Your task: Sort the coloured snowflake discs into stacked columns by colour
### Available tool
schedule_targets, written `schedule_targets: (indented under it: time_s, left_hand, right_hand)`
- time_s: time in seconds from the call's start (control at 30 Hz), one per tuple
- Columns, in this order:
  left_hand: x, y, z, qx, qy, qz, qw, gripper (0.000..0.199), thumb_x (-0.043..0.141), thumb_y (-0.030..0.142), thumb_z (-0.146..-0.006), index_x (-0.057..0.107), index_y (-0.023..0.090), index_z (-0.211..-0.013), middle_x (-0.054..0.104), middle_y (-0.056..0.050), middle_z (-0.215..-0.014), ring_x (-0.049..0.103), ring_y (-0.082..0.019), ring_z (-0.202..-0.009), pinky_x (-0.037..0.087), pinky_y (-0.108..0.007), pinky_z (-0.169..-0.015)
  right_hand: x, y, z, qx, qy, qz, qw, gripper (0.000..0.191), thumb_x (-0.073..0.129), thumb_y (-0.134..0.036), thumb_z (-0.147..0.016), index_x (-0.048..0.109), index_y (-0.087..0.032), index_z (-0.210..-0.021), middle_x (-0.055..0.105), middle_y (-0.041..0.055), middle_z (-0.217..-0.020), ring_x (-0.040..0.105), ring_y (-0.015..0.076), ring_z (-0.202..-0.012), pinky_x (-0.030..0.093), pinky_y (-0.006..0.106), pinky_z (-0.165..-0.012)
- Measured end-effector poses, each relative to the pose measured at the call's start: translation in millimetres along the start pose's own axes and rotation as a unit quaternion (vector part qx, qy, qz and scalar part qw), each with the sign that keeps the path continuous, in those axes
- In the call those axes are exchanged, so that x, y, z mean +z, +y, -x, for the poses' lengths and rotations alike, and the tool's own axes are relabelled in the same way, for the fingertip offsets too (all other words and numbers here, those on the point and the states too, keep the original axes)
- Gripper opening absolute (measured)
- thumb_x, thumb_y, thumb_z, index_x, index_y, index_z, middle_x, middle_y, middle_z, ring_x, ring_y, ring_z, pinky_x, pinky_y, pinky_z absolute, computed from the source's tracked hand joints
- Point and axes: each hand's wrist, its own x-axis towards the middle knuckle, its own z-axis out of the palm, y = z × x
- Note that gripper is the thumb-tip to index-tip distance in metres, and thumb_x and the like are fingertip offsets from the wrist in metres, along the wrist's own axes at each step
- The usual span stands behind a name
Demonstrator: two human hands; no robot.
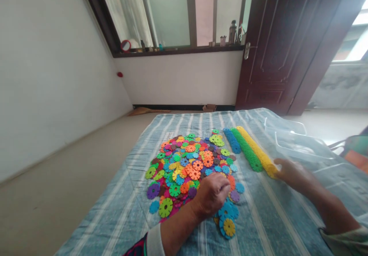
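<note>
A heap of colourful notched plastic discs [184, 164] lies on the striped cloth. My left hand [213, 194] is over its near right part, fingers curled closed; what they hold, if anything, is hidden. My right hand [290, 175] touches the near end of a long yellow row of discs [255, 148], fingers bent around it. Left of that lies a green row [247, 150], then a shorter blue row [232, 141]. Several blue discs [228, 210] and a yellow disc [229, 227] lie just beyond my left wrist, on its right.
Clear plastic containers [304, 145] stand at the right of the bed-like surface [115, 210]. Behind it are a wall, a window sill [178, 51] with small items, and a dark red door [276, 37]. Part of a colourful object [356, 152] shows at the right edge.
</note>
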Motion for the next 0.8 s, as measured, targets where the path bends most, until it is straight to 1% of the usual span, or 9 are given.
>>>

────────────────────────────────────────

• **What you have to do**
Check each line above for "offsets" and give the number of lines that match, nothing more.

• **Final answer**
2